Aliasing in near-field array ambiguity functions: a spatial frequency-domain framework

Next-generation communication and localization systems increasingly rely on extremely large-scale arrays (XL-arrays), which promise unprecedented spatial resolution and new functionalities. These gains arise from their inherent operation in the near-field (NF) regime, where the spherical nature of the wavefront can no longer be ignored. Consequently, characterizing the ambiguity function–which amounts to the matched beampattern– is considerably more challenging. Implementing extremely large-scale arrays with half-wavelength element spacing is costly and complex, and removing antennas introduces intricate aliasing structures, i.e., grating lobes. Whereas prior work has addressed the challenging modeling of grating lobes using approximations tailored to specific array geometries, this paper develops a general framework that reveals their fundamental origins and geometric behavior in NF ambiguity functions.

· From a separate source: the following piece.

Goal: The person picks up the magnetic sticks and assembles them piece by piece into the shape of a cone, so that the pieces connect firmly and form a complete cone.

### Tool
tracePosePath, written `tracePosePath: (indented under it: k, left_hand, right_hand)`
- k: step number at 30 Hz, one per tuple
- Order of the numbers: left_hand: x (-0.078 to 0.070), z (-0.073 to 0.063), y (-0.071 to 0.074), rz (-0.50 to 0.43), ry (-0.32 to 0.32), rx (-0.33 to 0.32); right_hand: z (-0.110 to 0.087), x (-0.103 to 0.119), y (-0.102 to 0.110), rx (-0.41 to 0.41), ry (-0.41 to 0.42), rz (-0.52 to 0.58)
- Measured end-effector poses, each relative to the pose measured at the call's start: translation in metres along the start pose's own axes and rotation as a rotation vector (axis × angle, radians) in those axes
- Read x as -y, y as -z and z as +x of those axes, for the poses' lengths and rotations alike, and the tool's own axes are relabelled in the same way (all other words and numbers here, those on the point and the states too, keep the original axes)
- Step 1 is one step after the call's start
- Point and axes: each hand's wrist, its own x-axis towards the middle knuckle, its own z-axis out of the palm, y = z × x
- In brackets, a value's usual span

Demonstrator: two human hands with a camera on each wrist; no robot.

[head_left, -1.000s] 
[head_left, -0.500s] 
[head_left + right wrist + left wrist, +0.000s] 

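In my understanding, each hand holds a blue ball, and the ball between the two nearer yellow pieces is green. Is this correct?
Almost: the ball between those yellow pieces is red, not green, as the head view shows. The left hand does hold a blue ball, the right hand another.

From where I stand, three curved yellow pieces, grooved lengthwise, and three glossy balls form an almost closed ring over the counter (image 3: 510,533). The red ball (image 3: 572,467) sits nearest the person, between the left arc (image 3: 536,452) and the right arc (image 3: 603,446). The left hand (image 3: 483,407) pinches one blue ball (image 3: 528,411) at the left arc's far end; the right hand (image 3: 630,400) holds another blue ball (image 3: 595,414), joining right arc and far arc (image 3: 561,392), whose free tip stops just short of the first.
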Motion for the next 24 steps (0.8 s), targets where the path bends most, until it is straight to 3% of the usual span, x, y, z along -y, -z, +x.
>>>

Using a local spatial-frequency analysis of steering signals, we derive a systematic methodology to model NF grating lobes as aliasing artifacts, quantify their structure on the ambiguity function, and provide guidelines to design XL-arrays operating within aliasing-safe regions. We further connect the presented framework to established far-field principles. Finally, we demonstrate the practical value of the approach by deriving closed-form expressions for aliasing-free regions in canonical uniform linear arrays and uniform circular arrays.